• _TASK DETAILS_: In the copy, keep the lines from the first line of the material below through the line containing "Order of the" exactly as they are, and include no pictures.
═══ DATA SHOWN ═══
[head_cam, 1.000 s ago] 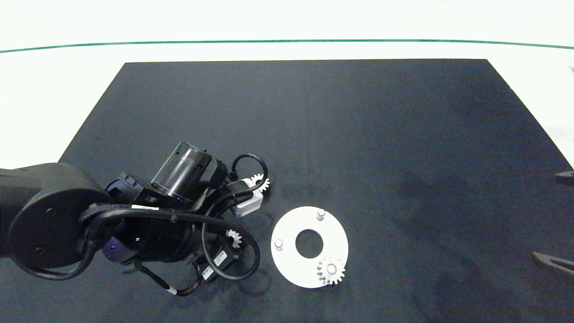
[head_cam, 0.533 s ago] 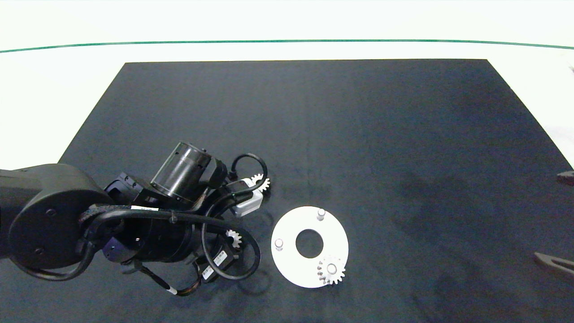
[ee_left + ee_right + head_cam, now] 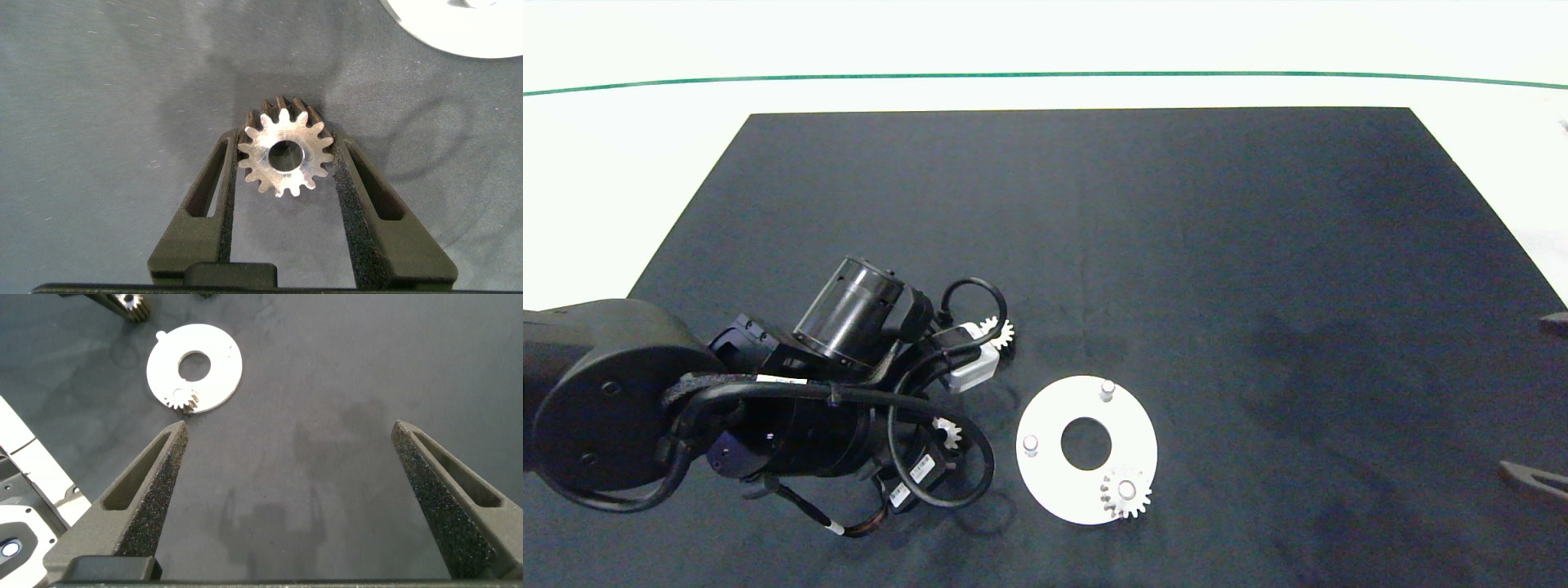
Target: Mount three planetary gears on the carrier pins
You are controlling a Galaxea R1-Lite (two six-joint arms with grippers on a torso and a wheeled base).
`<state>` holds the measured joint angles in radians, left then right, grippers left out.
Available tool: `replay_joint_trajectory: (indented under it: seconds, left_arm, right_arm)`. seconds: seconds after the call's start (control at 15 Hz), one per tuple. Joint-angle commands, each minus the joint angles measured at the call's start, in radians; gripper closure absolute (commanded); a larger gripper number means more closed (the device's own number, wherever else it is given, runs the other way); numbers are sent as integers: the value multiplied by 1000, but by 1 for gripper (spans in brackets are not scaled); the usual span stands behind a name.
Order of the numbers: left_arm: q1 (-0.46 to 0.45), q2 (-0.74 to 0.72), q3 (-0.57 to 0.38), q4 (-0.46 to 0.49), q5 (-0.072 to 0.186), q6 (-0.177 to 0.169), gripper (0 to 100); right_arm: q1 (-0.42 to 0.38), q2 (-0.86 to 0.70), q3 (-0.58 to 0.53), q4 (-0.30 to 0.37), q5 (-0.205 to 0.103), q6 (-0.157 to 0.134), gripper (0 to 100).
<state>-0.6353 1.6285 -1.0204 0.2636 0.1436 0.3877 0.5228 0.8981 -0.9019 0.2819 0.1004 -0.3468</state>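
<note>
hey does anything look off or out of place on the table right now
Nothing stands out. One gear sits flat on its pin on the white disc, and the left gripper grips a second gear squarely.

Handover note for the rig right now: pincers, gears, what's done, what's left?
Left pincer: closed around a gear low over the black mat, left of the carrier disc.
Right pincer: open, empty, parked at the mat's right edge.
Done: one gear seated on the near pin.
Spare gear lies on the mat, partly hidden by the left arm.
Left: two bare pins, far and left; seat the gripped gear, then the spare.
</note>
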Motion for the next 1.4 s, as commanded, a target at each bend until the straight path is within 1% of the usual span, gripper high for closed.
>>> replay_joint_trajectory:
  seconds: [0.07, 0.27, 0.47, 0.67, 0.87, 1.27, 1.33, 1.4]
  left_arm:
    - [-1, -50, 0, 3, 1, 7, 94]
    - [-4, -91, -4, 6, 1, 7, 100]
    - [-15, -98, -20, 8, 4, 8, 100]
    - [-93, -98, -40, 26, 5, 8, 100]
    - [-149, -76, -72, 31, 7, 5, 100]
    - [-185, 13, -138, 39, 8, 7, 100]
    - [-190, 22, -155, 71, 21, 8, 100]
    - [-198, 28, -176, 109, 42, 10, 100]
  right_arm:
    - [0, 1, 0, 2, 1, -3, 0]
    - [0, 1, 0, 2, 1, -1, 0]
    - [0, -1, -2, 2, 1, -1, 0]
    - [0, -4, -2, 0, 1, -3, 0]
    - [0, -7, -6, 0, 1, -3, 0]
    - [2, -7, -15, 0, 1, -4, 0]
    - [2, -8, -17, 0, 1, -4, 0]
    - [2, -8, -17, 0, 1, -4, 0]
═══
• _RESPONSE BOX_:
[head_cam, 1.000 s ago] 
[head_cam, 0.533 s ago] 
[ee_left + ee_right + head_cam, now] 
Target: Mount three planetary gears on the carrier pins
You are controlling a Galaxea R1-Lite (two six-joint arms with grippers on a torso and a wheeled base).
`<state>` holds the measured joint angles in radians, left then right, grippers left out.
Available tool: `replay_joint_trajectory: (indented under it: seconds, left_arm, right_arm)`. seconds: seconds after the call's start (control at 15 Hz), one per tuple. Joint-angle commands, each minus the joint angles measured at the call's start, in radians; gripper closure absolute (commanded); a larger gripper number means more closed (the device's own number, wherever else it is given, runs the other way); numbers are sent as integers: the value multiplied by 1000, but by 1 for gripper (spans in brackets are not scaled); the usual span stands behind a name.
Order of the numbers: left_arm: q1 (-0.46 to 0.45), q2 (-0.74 to 0.72), q3 (-0.57 to 0.38), q4 (-0.46 to 0.49), q5 (-0.072 to 0.186), q6 (-0.177 to 0.169), gripper (0 to 100); right_arm: q1 (-0.42 to 0.38), q2 (-0.86 to 0.70), q3 (-0.58 to 0.53), q4 (-0.30 to 0.37), q5 (-0.205 to 0.103), q6 (-0.157 to 0.134), gripper (0 to 100).

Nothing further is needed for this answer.